At dinner. He makes frozen pizza. We cook it in an oven that hasn't been used for months. He lets me mix the juice and I pour them into thin yellow cups. The amount is even. Just to let him know where I stand.

After eating he looks at me for a long time and I feel like I'm paint peeling off of walls.

Then he asks,

"why don't you speak much?"

And I ask.

"Where were you?"

The look on his face told me that he still didn't know. The look on his face told me that he was as lost as I.

So like the air in between us we let it slip. Words carried off through the window and planted into the earth.
To be grown again another day.

This garden is pretty, with enough room to grow all around and all around. I sit with the view of my father washing dishes in the window. Bugs buzzing and summer heart making warm noise.

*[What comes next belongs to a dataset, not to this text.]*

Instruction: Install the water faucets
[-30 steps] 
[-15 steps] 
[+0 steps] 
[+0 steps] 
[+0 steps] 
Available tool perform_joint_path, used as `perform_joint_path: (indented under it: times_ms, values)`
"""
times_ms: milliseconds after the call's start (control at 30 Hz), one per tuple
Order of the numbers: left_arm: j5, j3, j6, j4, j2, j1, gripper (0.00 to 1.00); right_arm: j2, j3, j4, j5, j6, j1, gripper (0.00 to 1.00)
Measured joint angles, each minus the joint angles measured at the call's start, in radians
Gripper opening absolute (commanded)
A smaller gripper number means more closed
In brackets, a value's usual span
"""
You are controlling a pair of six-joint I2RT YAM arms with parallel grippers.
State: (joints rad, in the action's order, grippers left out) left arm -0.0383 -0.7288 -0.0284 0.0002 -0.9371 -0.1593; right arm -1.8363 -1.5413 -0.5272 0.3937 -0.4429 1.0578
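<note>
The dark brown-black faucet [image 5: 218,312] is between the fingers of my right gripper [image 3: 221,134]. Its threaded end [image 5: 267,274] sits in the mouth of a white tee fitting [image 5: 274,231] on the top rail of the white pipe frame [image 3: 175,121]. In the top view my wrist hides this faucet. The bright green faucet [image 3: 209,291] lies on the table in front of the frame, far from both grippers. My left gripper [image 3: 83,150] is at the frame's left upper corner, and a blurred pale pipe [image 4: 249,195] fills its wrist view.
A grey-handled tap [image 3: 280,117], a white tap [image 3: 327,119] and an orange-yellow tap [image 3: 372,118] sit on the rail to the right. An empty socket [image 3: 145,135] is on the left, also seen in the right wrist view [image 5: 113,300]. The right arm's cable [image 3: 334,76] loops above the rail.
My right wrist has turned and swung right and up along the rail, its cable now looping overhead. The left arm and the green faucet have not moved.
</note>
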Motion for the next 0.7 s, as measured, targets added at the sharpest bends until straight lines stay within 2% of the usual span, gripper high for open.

Cool breeze from the lake trying to be louder.

My daddy told me I could have it. This garden. It's all mine from fence to fence. The weeds are scratchy and ground plain, but It's mine.

I think I'll root myself in a spot right beside those hydrangea's. Let my braids and body sink into the soil and disappear. Emerge up again, transformed into something of worth.

My daddy smiles at me from his spot and I think we'll both reach the sun faster this way.

Tis a bit boring and long but look what I did? I made a post. I'm proud.